Expected Cost Of a BST - rFronteddu/general_wiki GitHub Wiki

The expected cost of searching in a Binary Search Tree (BST) is determined by how deep the searched node (whether a key or a dummy) is in the tree. The deeper the node, the more comparisons are required to find it, increasing the cost of the search.

To compute the expected cost, we take into account two things:

Keys $k_i$: The keys are the actual values we're searching for in the BST. For each key $k_i$, we have:

depth(T($k_i$)): the depth of key $k_i$ in the tree, representing how many nodes are checked before finding $k_i$.
$p_i$: the probability that a search is for key $k_i$.

The total expected cost for searching the key is the sum of the depths of each key $k_i$ multiplied by the probability of searching for that key $p_i$:

$$\sum_{i=1}^{n} {(depth_{T}(k_i) + 1)*p_i}$$

Dummies $d_i$: Dummies represent searches that do not find any key.
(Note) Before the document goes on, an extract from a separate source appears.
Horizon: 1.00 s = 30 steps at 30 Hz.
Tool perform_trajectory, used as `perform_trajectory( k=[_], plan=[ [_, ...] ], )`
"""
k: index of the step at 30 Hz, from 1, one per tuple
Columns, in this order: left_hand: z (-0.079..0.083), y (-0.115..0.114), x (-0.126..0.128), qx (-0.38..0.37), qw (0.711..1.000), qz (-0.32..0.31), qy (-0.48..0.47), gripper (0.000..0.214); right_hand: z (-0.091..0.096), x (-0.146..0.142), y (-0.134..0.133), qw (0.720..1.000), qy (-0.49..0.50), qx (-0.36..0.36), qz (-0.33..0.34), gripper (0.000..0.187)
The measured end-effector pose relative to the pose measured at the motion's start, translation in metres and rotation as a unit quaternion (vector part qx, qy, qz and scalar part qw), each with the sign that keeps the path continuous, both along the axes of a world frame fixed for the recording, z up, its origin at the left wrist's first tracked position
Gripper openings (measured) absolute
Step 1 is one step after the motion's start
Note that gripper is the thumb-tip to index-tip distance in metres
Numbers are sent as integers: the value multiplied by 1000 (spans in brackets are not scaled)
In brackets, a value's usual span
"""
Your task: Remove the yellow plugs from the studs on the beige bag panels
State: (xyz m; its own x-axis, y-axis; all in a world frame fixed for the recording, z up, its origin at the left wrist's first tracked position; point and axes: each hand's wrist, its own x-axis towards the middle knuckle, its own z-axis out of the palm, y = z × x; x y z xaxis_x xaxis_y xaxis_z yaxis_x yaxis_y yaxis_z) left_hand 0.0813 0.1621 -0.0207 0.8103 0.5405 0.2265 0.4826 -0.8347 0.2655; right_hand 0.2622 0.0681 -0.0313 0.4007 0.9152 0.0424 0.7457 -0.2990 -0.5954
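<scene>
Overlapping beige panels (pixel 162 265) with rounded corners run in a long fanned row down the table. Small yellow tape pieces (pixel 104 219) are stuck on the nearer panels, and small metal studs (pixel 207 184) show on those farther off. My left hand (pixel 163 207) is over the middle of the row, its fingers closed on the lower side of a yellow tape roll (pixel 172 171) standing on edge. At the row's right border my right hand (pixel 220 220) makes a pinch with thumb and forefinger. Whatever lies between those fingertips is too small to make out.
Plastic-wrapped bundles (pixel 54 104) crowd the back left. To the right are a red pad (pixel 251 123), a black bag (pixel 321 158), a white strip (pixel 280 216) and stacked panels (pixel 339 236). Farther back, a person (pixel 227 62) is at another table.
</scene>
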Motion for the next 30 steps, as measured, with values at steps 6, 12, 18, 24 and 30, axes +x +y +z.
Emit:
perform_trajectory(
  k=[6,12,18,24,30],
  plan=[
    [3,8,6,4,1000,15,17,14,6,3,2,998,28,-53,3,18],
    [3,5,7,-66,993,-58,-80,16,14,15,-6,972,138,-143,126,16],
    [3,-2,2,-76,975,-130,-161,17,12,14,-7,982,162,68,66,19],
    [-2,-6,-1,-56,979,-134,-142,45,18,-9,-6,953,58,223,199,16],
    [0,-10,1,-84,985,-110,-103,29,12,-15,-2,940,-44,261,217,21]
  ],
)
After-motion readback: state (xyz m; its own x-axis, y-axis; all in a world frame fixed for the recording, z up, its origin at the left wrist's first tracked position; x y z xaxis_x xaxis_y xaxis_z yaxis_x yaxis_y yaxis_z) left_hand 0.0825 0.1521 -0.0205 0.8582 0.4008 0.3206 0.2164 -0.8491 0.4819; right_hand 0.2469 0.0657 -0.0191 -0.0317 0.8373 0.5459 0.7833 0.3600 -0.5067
For each dummy $d_i$, we have:

depth(T($k_i$)): the depth of dummy $d_i$ in the tree.
$q_i$: the probability that a search is for a value not present in the key set.

The total expected cost for searching the dummies is the sum of the depths of each dummy $d_i$ multiplied by the probability of searching for that dummy $q_i$:

$$\sum_{i=0}^{n} {(depth_{T}(d_i) + 1)*q_i}$$

Full Formula The total expected cost is the sum of the expected costs for both the keys and the dummies, with an additional constant 1 to account for the base cost of accessing the tree (we need to at least check the root).

$$E[cost]=\sum_{i=1}^{n} {(depth_{T}(k_i) + 1)*p_i} + \sum_{i=0}^{n} {(depth_{T}(d_i) + 1)*q_i} = \sum_{i=1}^{n} {depth_{T}(k_i)*p_i} + \sum_{i=0}^{n} {depth_{T}(d_i)*q_i} + \sum_{i=1}^{n} {p_i} + \sum_{i=0}^{n} {q_i}$$